I was talking about mirroring, for example, the entire Microsoft web site
into a single PDF, where every link that you click on in that PDF goes to a
page that is in that PDF.

There are only two known tools that do that.
1. Adobe Acrobat payway (control + shift + o)
2. Paul's suggestion of wk-html-to-pdf

HINT: I don't generally ask easy questions.
Paul knew, instantly, that it was a difficult task.

I don't blame you in the least for trying to help, as I *appreciate* your
help.
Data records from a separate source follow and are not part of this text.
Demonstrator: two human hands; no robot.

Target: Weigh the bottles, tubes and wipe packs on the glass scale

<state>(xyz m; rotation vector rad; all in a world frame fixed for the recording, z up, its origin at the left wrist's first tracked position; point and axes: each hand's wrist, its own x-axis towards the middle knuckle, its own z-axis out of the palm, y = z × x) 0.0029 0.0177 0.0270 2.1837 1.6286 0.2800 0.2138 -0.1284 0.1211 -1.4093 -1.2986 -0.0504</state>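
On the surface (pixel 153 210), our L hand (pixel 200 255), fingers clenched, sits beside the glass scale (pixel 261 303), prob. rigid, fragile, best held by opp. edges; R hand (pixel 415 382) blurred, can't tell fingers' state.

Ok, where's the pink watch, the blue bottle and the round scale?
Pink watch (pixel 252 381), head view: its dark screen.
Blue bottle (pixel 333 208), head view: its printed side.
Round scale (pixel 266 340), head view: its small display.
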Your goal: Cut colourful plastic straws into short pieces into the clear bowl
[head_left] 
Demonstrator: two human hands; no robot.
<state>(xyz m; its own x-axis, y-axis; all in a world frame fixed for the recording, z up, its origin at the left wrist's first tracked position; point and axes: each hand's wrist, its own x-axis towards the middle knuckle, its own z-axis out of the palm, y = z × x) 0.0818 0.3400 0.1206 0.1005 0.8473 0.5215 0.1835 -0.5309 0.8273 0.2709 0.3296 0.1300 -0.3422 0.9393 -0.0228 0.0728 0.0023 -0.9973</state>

I just provided my log file of PDF Creator, and I had forgotten that
I already had it (on another machine which had been bricked by Cortana).

I've tested *all* the known PDF writers over time as you don't know this,
but I was one of the first people to get on the PDF bandwagon oh, I don't
know, so very many years ago around the time Apple did too. I thought it
was great stuff at the time for portability but my company constantly told
me that they never heard of it and that they didn't want to support yet
another file format. How dumb they were ... as everyone supports PDF
nowadays. But (if you believe me), that proves I was early on the
bandwagon.

What happens occasionally is that the PDF will only save as the first page
or a link doesn't work. I have always put this down to (but don't know) the
permissions set by the author of the web page rather than a failure of the
printer.

Yeah. There are *plenty* of places for such tools to fail, especially as
some pages only exist in code, others require flash, some only work with
certain browsers, others have password needs, etc.

Ok, I see where you are coming from now. I printed the search page from my
browser & none of the links were clickable.

Right. Thanks for testing. Not only must the links be clickable, but they
have to reference pages within the PDF itself. In essence, the PDF becomes
a single copy of the entire web site, and, potentially, the entire
Internet.

That's why Paul mentioned that the Microsoft PDF he referred to was huge.

To my mind, you need a web site copier like HTTrack rather than a PDF
printer
- http://www.httrack.com/

Thanks for that reference, where, it seems to simply mirror the HTML web
site locally (which wget already does, does it not?).

Once you mirror it, you still need to print it to a single PDF which has
clickable links which resolve to other pages in that clickable PDF.

I appreciate the htttrack suggestion - but if I wanted to mirror a web site
in HTML (millions of files, of course) I'd just use wget, I think.

To mirror a site in a single PDF, that's what Paul and I were talking about

You'll say - I asked for a PDF option
I'll say - what difference does the type of saved file make as long as it
achieves the end result?

Well, a PDF is a single file. The HTML mirror you speak about would be a
billion files. They're completely different things, like motorcycles and
cars are completely different things.

If you need to haul a refrigerator in a single trip, then a pickup is what
you need, not a zillion motorcycles.

Anyway, Paul answered the question, which is that there are two known apps
which will create a single self-contained clickable PDF of an entire web
site, one of which is free, the other of which is the Adobe payware.

Really, this discussion should be in alt.comp.freeware but there is very
little relevant activity in that group now.

I'm an old hand at a.c.f and I agree that it has gone to ruin.